As a Jew of partly mixed German-Jewish and German ancestry, I cannot think of anything more important than to retain the consciousness of what happened to European Jewry between 1933 and 1945. The younger German generation is striving to do exactly that, and it should not be faulted. It is sad to see Michael Graham engage in just such an exercise (letter, 7 March).
Mr Graham agonises about the pain a German is made to feel about 'something' that happened more than 50 years ago. I, for one, do not blame the present generation of Germans, including Germans of my own generation (I am in my fifties) for the terrible events which occurred on European soil 50 years ago.
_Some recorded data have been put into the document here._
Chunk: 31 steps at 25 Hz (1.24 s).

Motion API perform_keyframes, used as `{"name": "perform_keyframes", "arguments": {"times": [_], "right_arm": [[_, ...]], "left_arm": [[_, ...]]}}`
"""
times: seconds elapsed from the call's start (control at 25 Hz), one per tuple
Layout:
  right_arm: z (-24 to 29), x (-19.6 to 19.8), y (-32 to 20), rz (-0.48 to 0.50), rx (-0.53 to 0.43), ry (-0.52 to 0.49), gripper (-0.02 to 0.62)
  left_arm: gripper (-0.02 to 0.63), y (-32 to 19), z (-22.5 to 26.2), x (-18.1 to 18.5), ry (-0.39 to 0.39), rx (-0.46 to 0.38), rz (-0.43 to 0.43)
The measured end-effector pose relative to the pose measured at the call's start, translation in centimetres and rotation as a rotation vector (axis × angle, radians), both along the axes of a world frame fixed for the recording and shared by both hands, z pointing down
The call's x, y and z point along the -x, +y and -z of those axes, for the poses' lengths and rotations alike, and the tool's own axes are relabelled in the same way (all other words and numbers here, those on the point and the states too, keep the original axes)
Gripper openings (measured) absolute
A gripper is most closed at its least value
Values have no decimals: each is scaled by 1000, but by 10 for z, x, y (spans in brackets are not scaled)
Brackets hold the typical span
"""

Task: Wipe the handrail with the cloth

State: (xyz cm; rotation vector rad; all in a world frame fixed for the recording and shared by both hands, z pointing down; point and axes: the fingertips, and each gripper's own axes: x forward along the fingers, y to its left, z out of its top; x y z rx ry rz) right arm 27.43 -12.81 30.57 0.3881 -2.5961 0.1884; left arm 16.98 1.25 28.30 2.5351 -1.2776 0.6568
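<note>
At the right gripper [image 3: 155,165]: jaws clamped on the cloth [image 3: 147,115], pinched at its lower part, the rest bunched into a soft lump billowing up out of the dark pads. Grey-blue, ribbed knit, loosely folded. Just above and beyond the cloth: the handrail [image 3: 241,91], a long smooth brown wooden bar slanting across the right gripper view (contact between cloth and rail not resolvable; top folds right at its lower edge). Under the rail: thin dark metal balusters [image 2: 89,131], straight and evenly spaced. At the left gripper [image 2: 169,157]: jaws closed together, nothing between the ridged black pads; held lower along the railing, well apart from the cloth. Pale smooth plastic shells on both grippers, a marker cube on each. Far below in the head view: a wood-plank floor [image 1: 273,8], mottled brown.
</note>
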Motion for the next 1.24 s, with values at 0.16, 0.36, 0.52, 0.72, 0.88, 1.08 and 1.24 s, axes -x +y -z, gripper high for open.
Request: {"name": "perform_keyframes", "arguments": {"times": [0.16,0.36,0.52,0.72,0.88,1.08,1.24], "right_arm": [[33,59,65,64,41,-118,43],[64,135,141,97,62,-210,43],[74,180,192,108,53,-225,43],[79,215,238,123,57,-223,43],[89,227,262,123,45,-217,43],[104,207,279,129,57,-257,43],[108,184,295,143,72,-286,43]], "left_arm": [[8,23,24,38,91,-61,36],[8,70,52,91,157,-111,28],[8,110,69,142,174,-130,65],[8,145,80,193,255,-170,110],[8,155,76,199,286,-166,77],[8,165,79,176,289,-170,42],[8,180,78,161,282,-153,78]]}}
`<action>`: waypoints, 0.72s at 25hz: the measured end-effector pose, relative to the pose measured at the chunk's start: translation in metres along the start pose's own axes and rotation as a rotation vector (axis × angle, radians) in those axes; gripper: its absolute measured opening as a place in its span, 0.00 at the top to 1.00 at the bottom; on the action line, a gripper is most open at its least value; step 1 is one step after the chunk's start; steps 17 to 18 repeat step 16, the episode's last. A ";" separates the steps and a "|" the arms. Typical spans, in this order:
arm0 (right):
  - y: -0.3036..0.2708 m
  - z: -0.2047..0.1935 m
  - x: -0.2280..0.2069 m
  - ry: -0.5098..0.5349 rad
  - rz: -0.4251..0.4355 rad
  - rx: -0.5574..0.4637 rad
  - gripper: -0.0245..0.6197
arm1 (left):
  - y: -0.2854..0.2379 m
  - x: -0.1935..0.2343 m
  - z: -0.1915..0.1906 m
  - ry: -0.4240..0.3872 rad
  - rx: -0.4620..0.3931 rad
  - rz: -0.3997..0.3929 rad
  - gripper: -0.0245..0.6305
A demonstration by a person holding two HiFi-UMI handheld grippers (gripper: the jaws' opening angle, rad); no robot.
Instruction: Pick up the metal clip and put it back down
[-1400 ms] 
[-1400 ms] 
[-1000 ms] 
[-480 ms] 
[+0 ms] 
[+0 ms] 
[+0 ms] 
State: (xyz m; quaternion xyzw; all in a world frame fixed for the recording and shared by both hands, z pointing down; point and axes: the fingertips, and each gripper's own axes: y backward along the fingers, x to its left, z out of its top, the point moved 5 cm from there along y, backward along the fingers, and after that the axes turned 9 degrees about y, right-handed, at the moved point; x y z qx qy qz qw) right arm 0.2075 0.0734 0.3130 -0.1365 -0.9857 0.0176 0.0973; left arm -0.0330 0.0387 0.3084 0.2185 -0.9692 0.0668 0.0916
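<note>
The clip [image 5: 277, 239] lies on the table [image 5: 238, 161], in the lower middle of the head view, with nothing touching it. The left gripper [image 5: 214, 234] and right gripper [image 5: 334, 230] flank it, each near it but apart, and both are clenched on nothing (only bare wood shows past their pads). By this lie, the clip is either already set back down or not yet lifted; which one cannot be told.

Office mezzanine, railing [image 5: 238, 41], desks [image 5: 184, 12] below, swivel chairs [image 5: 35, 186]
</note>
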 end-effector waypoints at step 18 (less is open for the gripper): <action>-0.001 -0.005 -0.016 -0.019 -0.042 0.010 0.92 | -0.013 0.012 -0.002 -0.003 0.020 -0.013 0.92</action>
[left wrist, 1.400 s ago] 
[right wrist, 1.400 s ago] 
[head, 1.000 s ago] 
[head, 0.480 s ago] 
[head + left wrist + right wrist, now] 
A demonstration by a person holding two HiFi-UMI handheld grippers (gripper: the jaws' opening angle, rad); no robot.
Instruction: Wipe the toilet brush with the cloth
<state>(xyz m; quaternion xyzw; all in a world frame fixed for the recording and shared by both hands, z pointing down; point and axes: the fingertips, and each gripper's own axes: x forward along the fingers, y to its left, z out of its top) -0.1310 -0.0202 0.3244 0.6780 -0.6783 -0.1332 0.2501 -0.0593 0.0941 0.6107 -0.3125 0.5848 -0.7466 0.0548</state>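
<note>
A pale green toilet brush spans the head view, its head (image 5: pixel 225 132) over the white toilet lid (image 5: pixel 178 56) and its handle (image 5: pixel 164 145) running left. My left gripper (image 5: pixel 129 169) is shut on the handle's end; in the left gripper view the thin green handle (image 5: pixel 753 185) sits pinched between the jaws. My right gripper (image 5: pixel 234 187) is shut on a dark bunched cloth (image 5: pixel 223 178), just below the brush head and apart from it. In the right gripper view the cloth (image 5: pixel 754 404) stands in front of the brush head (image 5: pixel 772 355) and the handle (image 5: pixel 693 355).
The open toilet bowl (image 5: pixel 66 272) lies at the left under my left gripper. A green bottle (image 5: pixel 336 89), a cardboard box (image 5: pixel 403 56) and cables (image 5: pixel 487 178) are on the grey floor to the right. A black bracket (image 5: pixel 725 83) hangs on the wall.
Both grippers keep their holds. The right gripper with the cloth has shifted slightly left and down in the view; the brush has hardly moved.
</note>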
But if the entire German people, past and present, is not collectively guilty of what happened at Auschwitz and elsewhere - and that is an absurd charge to make - it is certainly true that German history, particularly, and European civilisation, generally, must bear this awful stain until the end of time.
Europeans cannot lay claim to the glories of Bach, Beethoven, Mozart, Dante and Shakespeare but shake off the memory of the charnel house in which 70 per cent of European Jewish life and culture was extinguished. This was a culture that gave us Rashi, Maimonides, Mahler and Kafka, among many others, and a vibrant human community.
As for the events in Hebron, which I utterly, unequivocally and vehemently condemn and which are a total repudiation of Jewish values, Mr Graham must surely be aware that the Jewish presence in Hebron is not only a consequence of the millennial Jewish link with the place where the Patriarchs are buried, but also because of that 'something' which took place in Europe some 50 years ago, and which Oskar Schindler, in his own way, faced up to.